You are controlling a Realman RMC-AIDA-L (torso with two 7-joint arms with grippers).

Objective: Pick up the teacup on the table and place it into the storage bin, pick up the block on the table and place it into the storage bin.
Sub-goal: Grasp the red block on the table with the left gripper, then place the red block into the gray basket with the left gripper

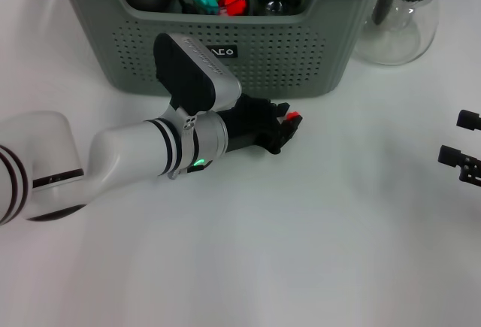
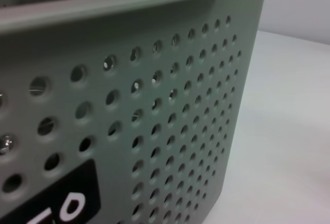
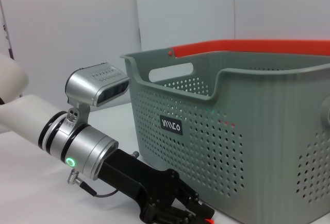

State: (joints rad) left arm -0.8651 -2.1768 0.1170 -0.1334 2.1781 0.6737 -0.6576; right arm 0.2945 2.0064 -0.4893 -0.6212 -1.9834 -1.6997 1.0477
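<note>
Counted on the table [image 1: 316, 252]
There was one storage bin [image 1: 301, 56], one glass pitcher [image 1: 402, 19], one red block [image 1: 293, 116].

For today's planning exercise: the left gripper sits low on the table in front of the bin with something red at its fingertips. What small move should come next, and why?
Probably lift straight up. The left gripper is at table level around a red block, and the storage bin wall rises beside it, so it needs height before crossing the rim.
</note>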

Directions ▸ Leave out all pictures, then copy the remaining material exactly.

Written solution ▸
You are controlling a Realman RMC-AIDA-L (torso with two 7-joint arms with grippers).

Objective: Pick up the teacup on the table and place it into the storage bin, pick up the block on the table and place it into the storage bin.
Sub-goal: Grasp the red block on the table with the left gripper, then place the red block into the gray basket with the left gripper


State: (joints rad) left arm -0.8651 -2.1768 0.1170 -0.1334 2.1781 0.6737 -0.6576; right arm 0.2945 2.0064 -0.4893 -0.6212 -1.9834 -1.6997 1.0477
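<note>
Counted on the table [image 1: 316, 252]
There was one storage bin [image 1: 301, 56], one glass pitcher [image 1: 402, 19], one red block [image 1: 293, 116].

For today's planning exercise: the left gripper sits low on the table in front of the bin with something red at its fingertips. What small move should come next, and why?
Probably lift straight up. The left gripper is at table level around a red block, and the storage bin wall rises beside it, so it needs height before crossing the rim.
</note>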

Nothing else remains for the exercise.